### Task brief
Read the lines below. Copy out any that hold the string "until".

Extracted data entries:
____________________

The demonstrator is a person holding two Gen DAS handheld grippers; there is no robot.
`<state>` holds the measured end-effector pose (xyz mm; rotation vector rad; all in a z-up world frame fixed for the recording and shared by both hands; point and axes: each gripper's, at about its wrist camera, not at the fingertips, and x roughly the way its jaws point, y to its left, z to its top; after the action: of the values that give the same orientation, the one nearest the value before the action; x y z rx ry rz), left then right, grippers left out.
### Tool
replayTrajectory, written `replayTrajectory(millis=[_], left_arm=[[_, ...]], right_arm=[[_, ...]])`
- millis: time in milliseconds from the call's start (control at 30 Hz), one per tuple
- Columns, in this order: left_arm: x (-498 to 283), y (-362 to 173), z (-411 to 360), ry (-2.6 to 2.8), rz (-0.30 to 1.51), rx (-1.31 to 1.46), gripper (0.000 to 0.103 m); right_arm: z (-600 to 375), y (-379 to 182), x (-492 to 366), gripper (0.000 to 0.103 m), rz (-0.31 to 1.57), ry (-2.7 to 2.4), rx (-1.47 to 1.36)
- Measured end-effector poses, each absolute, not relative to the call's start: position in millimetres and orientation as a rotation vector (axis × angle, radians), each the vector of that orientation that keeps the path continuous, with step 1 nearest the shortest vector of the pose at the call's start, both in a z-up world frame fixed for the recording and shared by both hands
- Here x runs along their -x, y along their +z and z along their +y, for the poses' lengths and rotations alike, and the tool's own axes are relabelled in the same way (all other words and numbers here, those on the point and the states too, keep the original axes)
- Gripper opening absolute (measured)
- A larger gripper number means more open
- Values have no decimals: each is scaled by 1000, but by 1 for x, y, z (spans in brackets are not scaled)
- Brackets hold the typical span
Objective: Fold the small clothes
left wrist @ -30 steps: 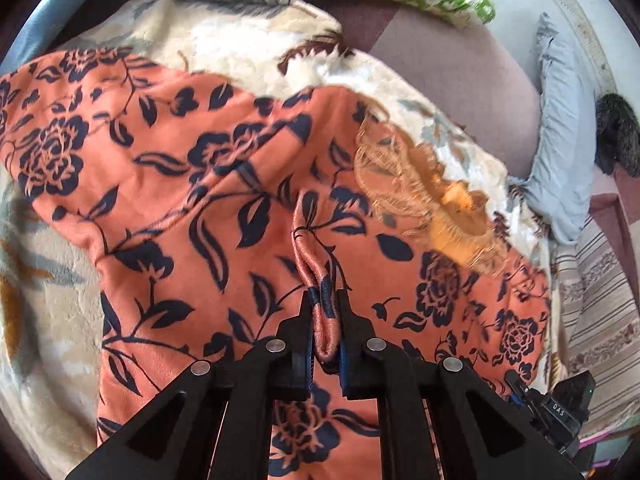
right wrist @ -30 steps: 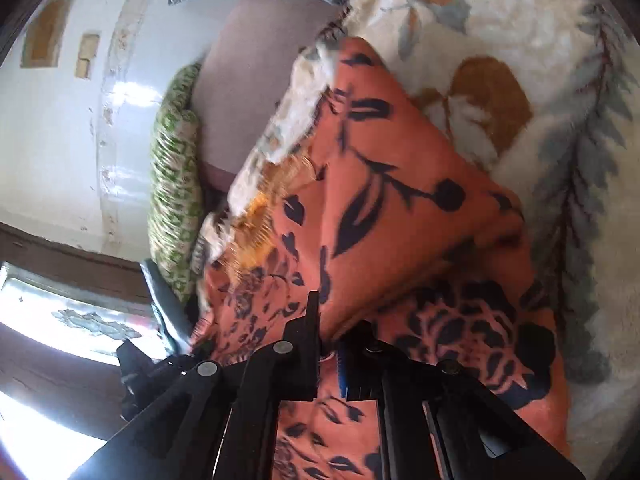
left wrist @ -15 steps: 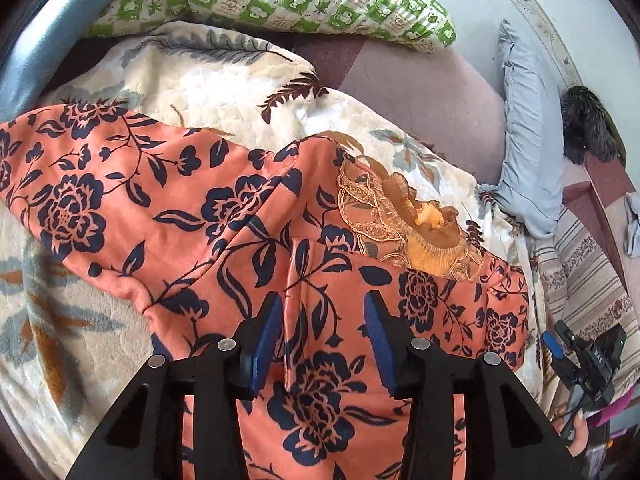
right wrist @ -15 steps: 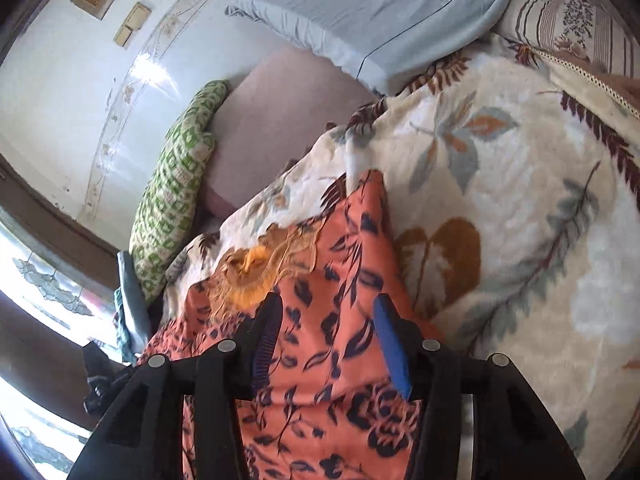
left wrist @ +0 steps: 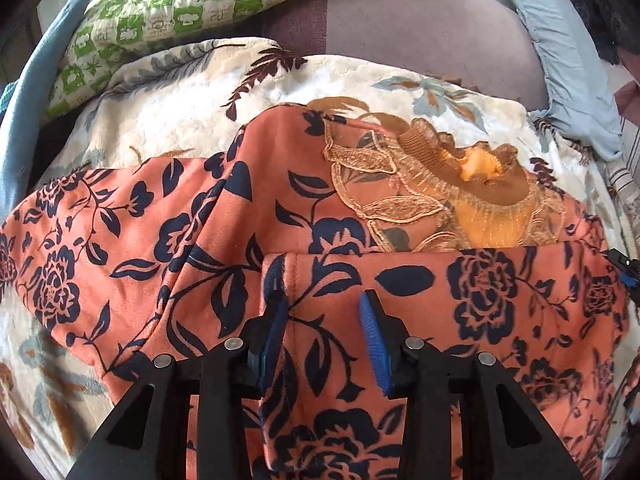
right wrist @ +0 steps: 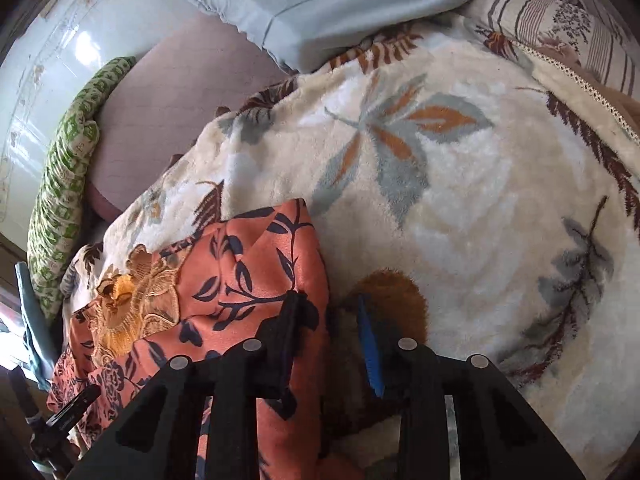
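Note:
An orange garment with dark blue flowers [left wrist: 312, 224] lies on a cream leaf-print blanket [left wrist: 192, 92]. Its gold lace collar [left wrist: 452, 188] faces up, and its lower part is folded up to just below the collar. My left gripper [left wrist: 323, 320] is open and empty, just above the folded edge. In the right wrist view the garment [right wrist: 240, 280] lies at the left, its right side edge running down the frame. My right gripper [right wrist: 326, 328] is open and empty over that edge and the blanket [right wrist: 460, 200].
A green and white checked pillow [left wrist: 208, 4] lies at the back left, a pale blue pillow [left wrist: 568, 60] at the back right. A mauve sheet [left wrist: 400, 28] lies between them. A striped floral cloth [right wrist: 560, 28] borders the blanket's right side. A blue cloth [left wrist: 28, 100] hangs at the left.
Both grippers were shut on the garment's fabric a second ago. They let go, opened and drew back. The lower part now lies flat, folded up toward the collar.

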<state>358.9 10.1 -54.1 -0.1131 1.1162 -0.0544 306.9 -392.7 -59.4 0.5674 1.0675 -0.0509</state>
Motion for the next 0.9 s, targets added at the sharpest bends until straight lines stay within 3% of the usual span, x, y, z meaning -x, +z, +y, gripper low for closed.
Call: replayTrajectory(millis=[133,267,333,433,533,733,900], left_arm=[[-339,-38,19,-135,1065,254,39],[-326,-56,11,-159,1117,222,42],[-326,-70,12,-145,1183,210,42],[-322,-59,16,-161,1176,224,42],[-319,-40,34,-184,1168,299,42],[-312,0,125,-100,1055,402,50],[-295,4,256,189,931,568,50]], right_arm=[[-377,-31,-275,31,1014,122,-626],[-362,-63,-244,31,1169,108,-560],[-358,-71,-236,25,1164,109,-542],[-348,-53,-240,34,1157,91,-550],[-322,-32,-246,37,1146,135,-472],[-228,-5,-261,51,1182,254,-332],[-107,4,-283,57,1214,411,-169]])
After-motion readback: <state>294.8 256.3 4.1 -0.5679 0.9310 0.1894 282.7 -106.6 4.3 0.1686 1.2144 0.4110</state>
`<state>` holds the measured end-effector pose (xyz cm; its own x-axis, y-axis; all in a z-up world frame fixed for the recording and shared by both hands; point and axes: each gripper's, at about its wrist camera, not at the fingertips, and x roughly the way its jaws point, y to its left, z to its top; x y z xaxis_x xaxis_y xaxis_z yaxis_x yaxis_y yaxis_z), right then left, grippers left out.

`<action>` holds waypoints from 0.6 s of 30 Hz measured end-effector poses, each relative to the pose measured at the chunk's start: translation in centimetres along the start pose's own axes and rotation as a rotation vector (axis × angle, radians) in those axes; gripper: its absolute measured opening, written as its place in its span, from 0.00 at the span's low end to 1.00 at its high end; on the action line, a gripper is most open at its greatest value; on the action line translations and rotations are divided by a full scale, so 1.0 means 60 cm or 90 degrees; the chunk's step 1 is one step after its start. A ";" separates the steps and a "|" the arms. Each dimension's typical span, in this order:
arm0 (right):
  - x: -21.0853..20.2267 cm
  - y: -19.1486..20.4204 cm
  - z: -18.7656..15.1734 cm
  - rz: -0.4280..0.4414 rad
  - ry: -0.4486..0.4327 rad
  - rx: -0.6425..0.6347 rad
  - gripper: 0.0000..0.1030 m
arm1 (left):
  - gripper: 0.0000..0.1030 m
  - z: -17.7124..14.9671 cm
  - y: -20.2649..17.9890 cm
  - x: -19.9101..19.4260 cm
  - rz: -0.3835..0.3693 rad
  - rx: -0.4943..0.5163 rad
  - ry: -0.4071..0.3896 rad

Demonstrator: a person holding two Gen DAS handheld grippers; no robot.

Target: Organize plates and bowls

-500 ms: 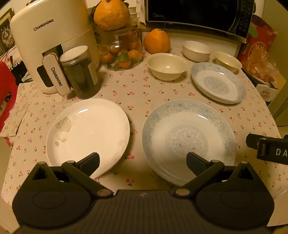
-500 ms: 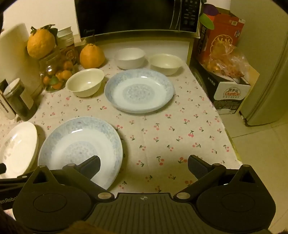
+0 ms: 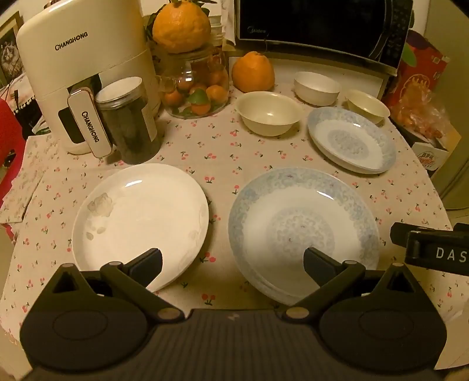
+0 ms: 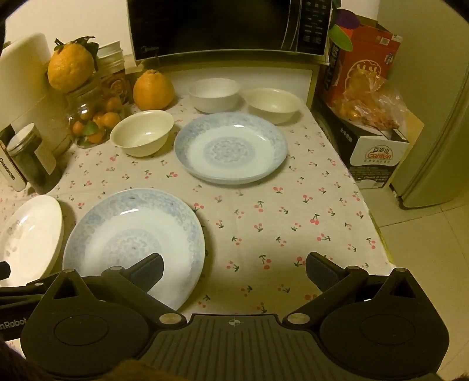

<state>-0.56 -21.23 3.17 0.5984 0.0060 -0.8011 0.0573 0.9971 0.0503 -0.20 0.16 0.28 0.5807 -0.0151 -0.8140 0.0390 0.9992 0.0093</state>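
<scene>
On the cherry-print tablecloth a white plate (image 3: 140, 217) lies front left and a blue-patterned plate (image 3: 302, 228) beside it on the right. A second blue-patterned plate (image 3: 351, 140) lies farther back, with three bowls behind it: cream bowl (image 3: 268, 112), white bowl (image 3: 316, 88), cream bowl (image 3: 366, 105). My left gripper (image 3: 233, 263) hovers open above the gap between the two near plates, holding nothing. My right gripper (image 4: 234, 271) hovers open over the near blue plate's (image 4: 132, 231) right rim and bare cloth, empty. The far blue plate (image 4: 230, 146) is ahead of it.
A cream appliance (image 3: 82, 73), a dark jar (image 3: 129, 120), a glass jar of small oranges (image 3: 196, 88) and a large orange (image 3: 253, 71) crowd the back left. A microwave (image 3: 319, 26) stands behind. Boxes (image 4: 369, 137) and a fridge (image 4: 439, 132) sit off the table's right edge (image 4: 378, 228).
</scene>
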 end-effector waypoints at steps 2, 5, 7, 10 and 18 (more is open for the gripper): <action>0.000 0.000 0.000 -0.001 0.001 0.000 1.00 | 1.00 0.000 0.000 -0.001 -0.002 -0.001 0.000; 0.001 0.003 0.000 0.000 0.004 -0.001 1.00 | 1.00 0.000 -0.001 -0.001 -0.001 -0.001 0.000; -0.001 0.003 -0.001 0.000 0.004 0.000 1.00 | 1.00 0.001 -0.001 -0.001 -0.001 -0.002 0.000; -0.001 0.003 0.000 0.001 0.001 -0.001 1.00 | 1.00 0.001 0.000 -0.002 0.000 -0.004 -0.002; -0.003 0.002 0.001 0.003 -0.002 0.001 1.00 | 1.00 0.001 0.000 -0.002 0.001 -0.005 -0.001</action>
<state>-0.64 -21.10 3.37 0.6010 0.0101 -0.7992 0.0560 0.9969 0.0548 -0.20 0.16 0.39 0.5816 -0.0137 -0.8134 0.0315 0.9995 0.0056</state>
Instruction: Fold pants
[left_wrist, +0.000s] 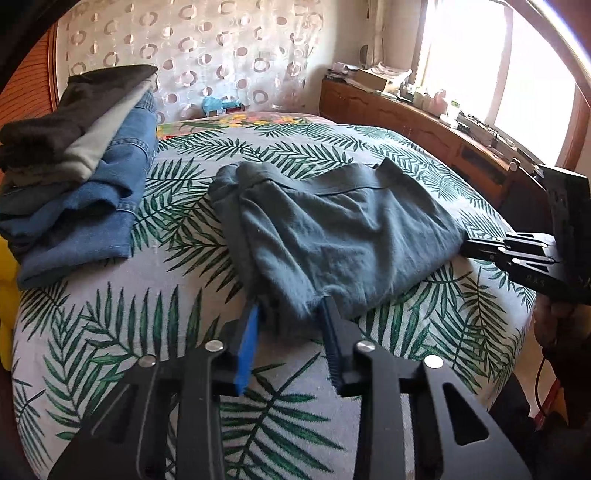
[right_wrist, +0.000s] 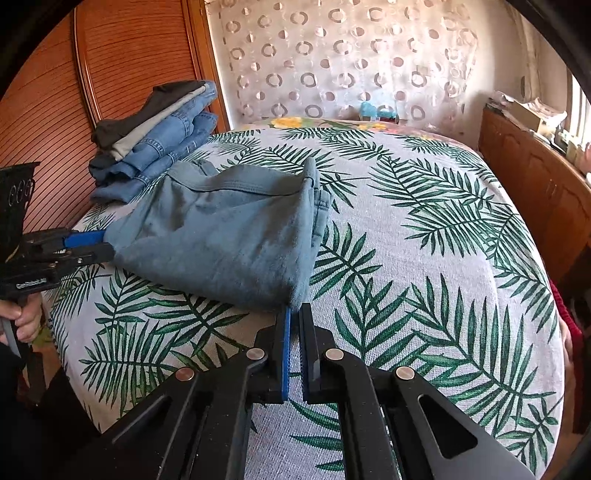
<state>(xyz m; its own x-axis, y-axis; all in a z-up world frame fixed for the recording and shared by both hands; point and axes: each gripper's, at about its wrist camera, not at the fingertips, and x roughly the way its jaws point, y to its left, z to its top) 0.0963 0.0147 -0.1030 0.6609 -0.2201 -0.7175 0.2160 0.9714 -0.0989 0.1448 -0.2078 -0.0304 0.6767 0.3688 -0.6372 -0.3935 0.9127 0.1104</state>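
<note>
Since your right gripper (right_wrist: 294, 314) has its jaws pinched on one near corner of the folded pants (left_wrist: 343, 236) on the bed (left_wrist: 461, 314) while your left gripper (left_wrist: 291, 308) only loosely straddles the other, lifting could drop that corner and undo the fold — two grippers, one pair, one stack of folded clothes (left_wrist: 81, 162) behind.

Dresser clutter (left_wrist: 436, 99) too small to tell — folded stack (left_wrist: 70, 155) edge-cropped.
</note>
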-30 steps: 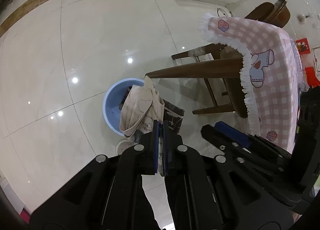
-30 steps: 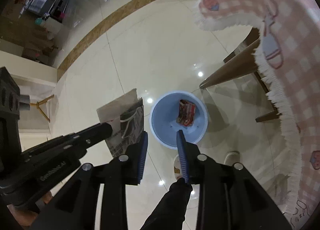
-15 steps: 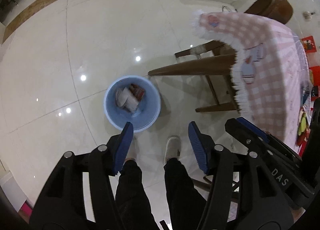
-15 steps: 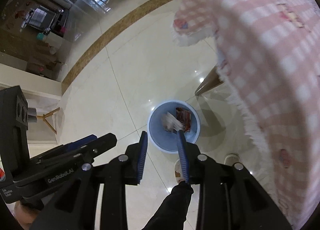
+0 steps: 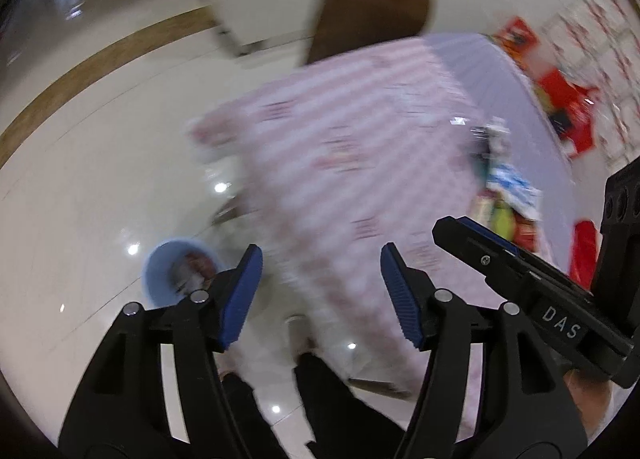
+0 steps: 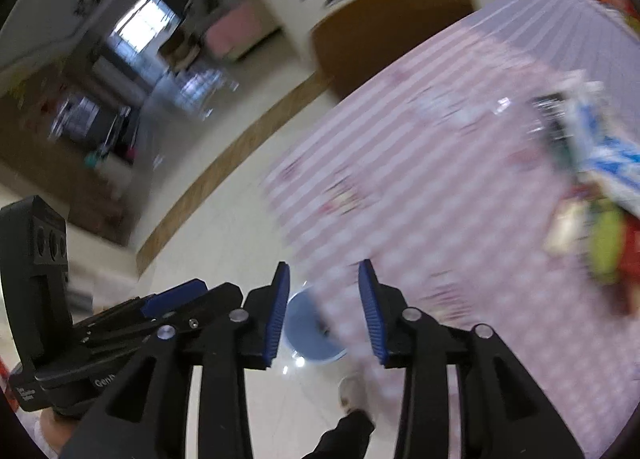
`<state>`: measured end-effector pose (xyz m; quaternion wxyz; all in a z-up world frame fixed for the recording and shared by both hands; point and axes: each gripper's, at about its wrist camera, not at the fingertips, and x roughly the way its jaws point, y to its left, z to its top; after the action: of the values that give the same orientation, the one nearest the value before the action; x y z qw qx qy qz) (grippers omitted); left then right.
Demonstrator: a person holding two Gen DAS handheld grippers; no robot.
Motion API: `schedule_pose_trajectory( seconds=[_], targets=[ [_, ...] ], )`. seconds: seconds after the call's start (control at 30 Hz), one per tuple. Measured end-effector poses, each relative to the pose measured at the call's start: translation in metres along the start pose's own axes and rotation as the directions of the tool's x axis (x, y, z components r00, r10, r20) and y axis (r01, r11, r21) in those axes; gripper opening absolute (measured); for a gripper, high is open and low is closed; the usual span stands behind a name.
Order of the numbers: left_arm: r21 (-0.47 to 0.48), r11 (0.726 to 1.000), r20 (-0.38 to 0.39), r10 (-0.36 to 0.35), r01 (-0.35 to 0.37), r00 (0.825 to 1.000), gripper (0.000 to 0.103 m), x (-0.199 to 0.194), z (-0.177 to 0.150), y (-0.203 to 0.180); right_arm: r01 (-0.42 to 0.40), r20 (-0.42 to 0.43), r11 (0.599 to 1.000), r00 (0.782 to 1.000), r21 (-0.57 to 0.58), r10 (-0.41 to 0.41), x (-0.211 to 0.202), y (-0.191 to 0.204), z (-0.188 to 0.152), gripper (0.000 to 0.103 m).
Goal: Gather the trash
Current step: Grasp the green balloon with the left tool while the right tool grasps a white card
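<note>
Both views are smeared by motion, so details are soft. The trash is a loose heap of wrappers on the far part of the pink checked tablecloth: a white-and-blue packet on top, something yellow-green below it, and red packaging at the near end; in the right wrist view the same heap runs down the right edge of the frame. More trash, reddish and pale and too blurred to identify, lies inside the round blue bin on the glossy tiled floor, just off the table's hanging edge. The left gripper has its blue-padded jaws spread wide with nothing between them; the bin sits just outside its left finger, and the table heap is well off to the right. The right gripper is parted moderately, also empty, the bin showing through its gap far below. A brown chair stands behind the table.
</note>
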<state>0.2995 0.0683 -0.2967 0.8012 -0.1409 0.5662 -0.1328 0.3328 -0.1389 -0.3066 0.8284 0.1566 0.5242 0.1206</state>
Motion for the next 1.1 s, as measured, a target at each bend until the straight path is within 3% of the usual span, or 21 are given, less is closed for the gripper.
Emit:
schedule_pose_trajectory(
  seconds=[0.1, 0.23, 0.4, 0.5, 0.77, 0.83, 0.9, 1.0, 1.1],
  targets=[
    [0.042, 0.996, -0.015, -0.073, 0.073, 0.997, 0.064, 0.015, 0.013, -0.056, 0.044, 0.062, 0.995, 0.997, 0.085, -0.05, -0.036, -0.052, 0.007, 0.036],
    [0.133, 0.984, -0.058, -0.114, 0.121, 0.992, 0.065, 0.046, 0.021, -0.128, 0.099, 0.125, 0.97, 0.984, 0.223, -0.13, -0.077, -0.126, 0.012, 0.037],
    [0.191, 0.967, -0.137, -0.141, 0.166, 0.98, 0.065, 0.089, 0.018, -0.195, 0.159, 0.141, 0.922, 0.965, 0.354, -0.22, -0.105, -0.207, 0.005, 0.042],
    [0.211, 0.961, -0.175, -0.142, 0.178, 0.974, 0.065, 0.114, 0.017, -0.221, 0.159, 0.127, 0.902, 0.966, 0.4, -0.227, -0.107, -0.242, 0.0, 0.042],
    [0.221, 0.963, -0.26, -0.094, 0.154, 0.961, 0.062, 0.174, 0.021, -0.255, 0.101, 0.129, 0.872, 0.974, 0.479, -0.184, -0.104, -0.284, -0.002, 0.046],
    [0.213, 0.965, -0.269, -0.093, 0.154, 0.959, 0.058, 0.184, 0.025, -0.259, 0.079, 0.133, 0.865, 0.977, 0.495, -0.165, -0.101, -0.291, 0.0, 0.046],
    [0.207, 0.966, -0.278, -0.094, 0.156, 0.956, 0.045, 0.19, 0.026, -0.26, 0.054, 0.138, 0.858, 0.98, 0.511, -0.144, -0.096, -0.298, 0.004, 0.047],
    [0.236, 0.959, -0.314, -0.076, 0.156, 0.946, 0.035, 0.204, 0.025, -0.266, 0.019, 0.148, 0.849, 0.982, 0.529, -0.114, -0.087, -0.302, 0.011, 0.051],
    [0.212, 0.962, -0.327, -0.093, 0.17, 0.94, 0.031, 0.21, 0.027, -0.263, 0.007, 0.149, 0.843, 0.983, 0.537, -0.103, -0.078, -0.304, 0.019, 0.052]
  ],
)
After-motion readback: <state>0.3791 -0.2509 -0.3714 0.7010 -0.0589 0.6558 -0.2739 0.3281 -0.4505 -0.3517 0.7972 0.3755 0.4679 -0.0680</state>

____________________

### Exercise solution
Motion for the next 0.9 s, targets added at the sharpest bends until straight lines stay within 3% of the usual span, x, y, z meaning -x, +z, +y, gripper low for closed.
Motion for the next 1.1 s, as measured, a target at each bend until the straight path is within 3% of the usual span, or 21 are given, less is closed for the gripper.

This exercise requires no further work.